Matar elefantes
A veces, los días nos traen burlas renovadas en las fechas más inesperadas. En un 14 de abril, aniversario de la digna República española, llegan las noticias de que Juan Carlos de Borbón (a quien los ciudadanos podían suponer preocupado, es un decir, por el estado progresivo de ruina del país, trabajando para sacar a España del hoyo) ha sufrido un accidente mientras se encontraba en Boswana, a donde había ido a cazar elefantes, una ocupación que, por lo visto, debe considerar imprescindible, con la que está cayendo.
Si hubieran podido, como en otras ocasiones, sus cortesanos y funcionarios del besamanos hubieran ocultado los hechos. No ha podido ser, y podemos imaginar el manojo de nervios que son ahora esos cortesanos que dan servicio a la monarquía, con el dinero del ciudadano, para limitar los daños, para tapar el despilfarro de aviones privados utilizados por el monarca, para pedir que se cierren páginas web de la empresa que organiza esos safaris millonarios, para retirar todas las imágenes del rey que puedan aumentar el escándalo.
Seguro que los teléfonos arden en el palacio de la Zarzuela, agobiados no por la sucesión de escándalos, sino porque los ciudadanos los conozcan: del palacete del hijo, pagado con el dinero público, al abuso de los centenares de criados y personas a su servicio; de los viajes de relajo, a la corrupción de Urdangarín, a los negocios turbios, a tantos episodios de la regalada vida del monarca. Sólo le faltaba una historia de safaris millonarios en el preciso momento en que España atisba el fantasma de la ruina, de la intervención y del “rescate”. Ya está bien.

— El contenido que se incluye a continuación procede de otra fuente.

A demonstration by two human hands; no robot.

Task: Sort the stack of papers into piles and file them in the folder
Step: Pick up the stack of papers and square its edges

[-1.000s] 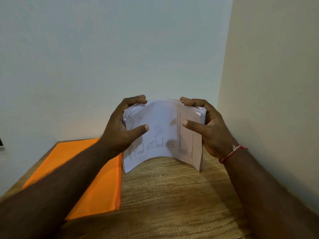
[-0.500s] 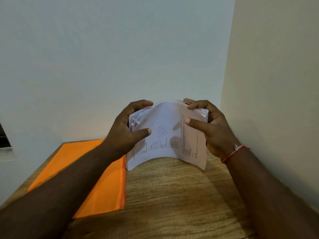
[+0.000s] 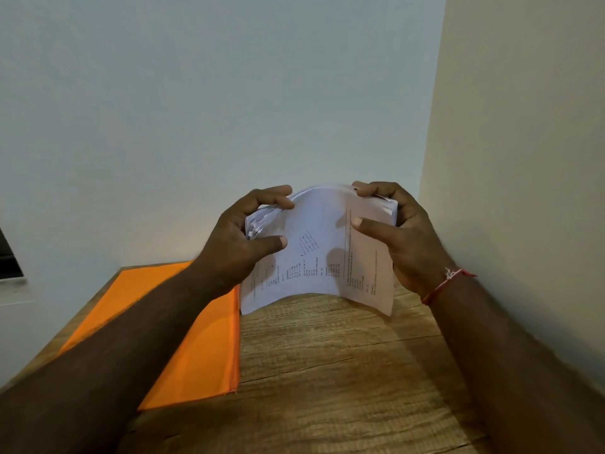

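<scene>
Sheets at the left edge of the stack of papers (image 3: 314, 257) have fanned apart since a second ago. In a pinching grip, the left hand (image 3: 235, 253) and the right hand (image 3: 409, 244) hold it arched over the worktop (image 3: 327, 371), beside the orange folder (image 3: 196, 339). Riffle slowly, with both pinches firm.

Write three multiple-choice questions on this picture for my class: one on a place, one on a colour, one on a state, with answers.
1. Where does the folder lie?
A) flat on the table
B) propped against the wall
C) in the right grip

2. What colour is the folder?
A) blue
B) orange
C) black

3. How is the stack of papers held?
A) lying flat
B) bowed between both grips
C) rolled up

Answers: 1 A, it rests on the wooden table; 2 B, its cover is bright orange; 3 B, left grip and right grip clamp opposite edges, arching the sheets.
</scene>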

No es la primera vez que Juan Carlos de Borbón, un rey caprichoso, roza el ridículo y esquiva después el bulto. Lo ha hecho en muchas ocasiones: cuando fue a ver las pingüineras antárticas, o cuando cazó un oso en Rusia, en circunstancias lamentables; o cuando, hace unas semanas, proclamó que no le dejaban dormir los problemas del país y de la juventud… y unos minutos después se puso a hacerlo en la mesa del acto que presidía. A estas alturas de reinado, son tantas las picardías, tantas las burlas, tan repetidas las bufonadas insultantes, tan constante el abuso que hace el monarca de la prudencia del país, que se hace difícil imaginar qué esperamos para renovar el aire viciado de esta habitación lóbrega y oscura, cerrada, en que se ha convertido España.
Seguro que no cree que el país merezca una explicación. ¿Va a darlas la peculiar Casa Real, ese organismo absurdo que gasta lo que no tenemos? Seguro que esos funcionarios reales encuentran razonable gastar una verdadera fortuna en un viaje inútil y ostentoso, aunque se hubiera mantenido oculto de no ser por un inoportuno accidente. Seguro que no les importa que se siga desvalijando al país.
Mientras se suceden los escándalos de corrupción, el robo de los presupuestos, el saqueo de empresas públicas y cajas de ahorro, los sueldos millonarios de quienes componen una casta que exprime al país, mientras campea el vergonzoso nepotismo, parece que el desprecio de los poderosos no tiene límites: cuando los trabajadores empiezan a soportar una reforma laboral que hace retroceder a España a los años más duros de la ferocidad y la avaricia empresarial; cuando esos empresarios se permiten rebajar salarios, aumentar jornadas, echar a patadas a la calle a obreros (como si fueran escoria y no fuesen quienes se esfuerzan en que el país no se hunda), cuando ni al gobierno ni a los banqueros, los empresarios, los prelados de la Iglesia, parece importarles que se esté echando a la calle a decenas de miles de familias, desahuciadas, cuando no parece que se conmuevan porque millones de personas tengan miedo por su futuro, nos llega esa ridícula noticia de un accidente de caza de Juan Carlos de Borbón.
Ya está bien. No podemos saber cuánto tiempo más tendremos que soportar esta monarquía, este escarnio, esta sucesión de familiares corruptos, de parásitos próximos, de escándalos, que sigue los pasos de la corte de los milagros que narrara Valle-Inclán. No sabemos a qué punto de codicia llegarán estos incompetentes empresarios que viven satisfechos en esta corte de los milagros, en que, mientras el país se hunde, el jefe del Estado se marcha a cazar elefantes. Si tuviera dignidad, si mirase un instante la charca pútrida, la asfixiante atmósfera en que se ha convertido el país, si reparase en el sufrimiento social que el despilfarro y la incompetencia de los suyos han creado, Juan Carlos de Borbón abdicaría de inmediato y España terminaría con una servidumbre que será duramente juzgada por la historia. Parece una broma de mal gusto, pero no lo es: para combatir la crisis en que nos han metido, Juan Carlos de Borbón se va a matar elefantes.